Nora glanced at the window. The sun was up, finally.
Aruendiel obviously would have preferred to continue the discussion, but he could not ignore the reminder of his duties as a host. Hirizjahkinis was canny, Nora thought. He managed to assume a blander, more pacific demeanor and said something conventional about his roof, bread, and sword being at the service of his guests, then directed Nora to tell Mrs. Toristel to prepare their rooms.
Nora came back to catch the tail end of what Hirizjahkinis was saying.
“—No, I do not think it was wasted effort, not at all. I have passed an interesting night, sometimes pleasant, sometimes not—and now we know more about Ilissa’s plans.” Hirizjahkinis gave an emphatic nod.
“What do you mean, a night?” Aruendiel asked roughly. His newfound courtesy had evaporated again. “The letter I got from Lukl said you had been three days in Faitoren territory.”
“You are joking. Three days!” Hirizjahkinis drew back, and for a moment, panic looked out of her eyes. Then she recovered. “Ah, no wonder I was hungry!
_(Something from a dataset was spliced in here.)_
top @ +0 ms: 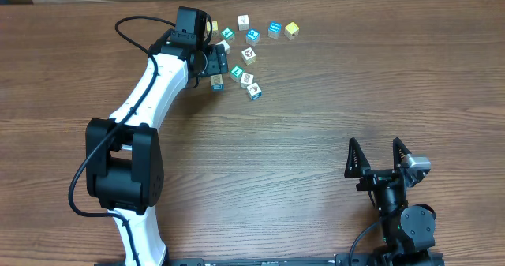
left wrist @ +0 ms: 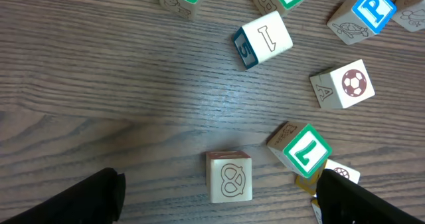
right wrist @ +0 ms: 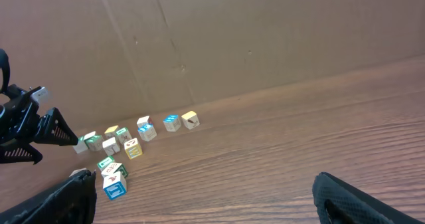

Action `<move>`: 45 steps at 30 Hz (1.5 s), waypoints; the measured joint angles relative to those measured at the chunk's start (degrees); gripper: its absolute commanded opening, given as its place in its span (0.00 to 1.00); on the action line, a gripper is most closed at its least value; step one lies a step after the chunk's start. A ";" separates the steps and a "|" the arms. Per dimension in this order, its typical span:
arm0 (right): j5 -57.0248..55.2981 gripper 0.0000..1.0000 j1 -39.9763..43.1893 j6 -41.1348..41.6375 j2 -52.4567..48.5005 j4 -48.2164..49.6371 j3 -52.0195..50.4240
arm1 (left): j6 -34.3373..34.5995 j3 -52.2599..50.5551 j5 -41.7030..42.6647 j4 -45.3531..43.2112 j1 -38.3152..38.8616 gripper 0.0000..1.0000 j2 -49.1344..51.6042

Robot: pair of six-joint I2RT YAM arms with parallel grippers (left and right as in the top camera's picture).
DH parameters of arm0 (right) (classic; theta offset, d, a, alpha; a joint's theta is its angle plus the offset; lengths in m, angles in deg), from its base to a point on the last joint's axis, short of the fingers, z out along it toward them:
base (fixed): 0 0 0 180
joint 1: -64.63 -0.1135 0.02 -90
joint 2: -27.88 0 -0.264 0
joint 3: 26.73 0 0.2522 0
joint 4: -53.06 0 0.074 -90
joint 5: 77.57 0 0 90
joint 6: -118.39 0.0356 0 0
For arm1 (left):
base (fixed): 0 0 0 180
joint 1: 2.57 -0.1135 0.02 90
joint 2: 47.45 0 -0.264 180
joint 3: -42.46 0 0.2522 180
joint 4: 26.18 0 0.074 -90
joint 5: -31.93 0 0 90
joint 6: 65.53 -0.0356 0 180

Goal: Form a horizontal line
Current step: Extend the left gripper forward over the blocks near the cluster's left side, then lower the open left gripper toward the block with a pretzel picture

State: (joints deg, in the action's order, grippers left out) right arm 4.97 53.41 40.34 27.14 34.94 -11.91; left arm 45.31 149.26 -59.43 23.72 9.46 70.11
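The left claw [top: 214,62] is hanging over the bench [top: 300,140] with its jaws wide apart, holding nothing. The pretzel cube [left wrist: 229,176] is sitting just ahead between them, so closing squarely on its flat sides is looking best. The green L cube [left wrist: 307,149] is crowding in on the right and could get bumped. The horizontal line is not looking straight yet: its cubes [top: 247,79] are slanting at the far middle of the bench. The right claw [top: 374,151] is sitting wide apart, well away.

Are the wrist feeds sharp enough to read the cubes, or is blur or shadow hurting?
Left wrist: cubes sharp, letters readable, a soft shadow on the table; left tool's fingers dark and blurred at the bottom corners. Right wrist: cubes distant and tiny, faces unreadable. Overhead: even light, no glare.
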 measured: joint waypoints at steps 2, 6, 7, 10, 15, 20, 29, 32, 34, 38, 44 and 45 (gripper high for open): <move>0.00 1.00 0.00 0.02 0.00 -0.02 0.00 | -0.02 0.00 -0.46 0.00 0.00 0.92 0.00; 0.00 1.00 0.00 0.04 0.00 0.00 0.00 | -0.04 0.00 -1.07 0.00 -0.02 0.95 0.00; 0.00 1.00 0.00 0.02 0.00 -0.02 0.00 | -0.04 0.00 -1.09 0.00 -0.02 0.96 0.00; 0.00 1.00 0.00 0.04 0.00 -0.04 0.00 | -0.04 0.00 -1.09 -0.37 -0.02 0.96 0.00; 0.00 1.00 0.00 0.02 0.00 -0.02 0.00 | -0.15 0.00 -1.11 -1.51 -0.02 0.80 0.00; 0.00 1.00 0.00 0.04 0.00 0.00 0.00 | -0.39 0.00 -1.29 -1.99 -0.02 0.64 0.00; 0.00 1.00 0.00 0.04 0.00 -0.02 0.00 | -0.59 0.00 -1.42 -2.86 -0.02 0.45 0.00; 0.02 1.00 0.00 0.02 0.00 -0.02 0.00 | -0.66 0.00 -1.49 -3.23 -0.02 0.46 0.00; 0.00 1.00 0.00 0.02 0.00 0.00 0.00 | -0.68 0.00 -1.49 -3.23 -0.02 0.54 0.00; 0.02 1.00 0.00 0.00 0.00 -0.02 0.00 | -0.90 0.00 -1.49 -3.41 -0.02 0.62 0.00; 0.00 1.00 0.00 0.02 0.00 -0.04 0.00 | -0.90 0.00 -1.51 -3.39 -0.02 0.62 0.00; 0.02 1.00 0.00 0.00 0.00 -0.02 0.00 | -0.90 0.00 -1.51 -3.37 -0.02 0.62 0.00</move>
State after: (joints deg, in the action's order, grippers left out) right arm 4.99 53.41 40.34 27.14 34.91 -11.91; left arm 44.42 149.26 -60.94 20.36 9.44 70.11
The Faitoren enchantments confounded my wits more than I knew.” She laughed.
“They do that,” said Nora, almost to herself, as she came up behind them. She doubted that anyone heard her. But Aruendiel glanced back, frowning, watchful behind the battered walls of his face.
As Aruendiel came up the stairs from his study, Hirizjahkinis looked up from the tarnished silver cup that she had been studying—Voen’s Chalice, in fact—and put it back on the shelf. “It is gracious of you to give Hirgus free rein with your library,” she said. “I do not recall your being so generous in the past. You have books that you never let
Aruendiel gave a quick, determined shudder, like a cat shedding water from its fur. “It is better than having to converse with him myself. And you need not feel slighted. Hirgus can read as much as he likes of certain books. There are others that he will never be able to open, and if he should succeed, one glance at the page would blind him forever.”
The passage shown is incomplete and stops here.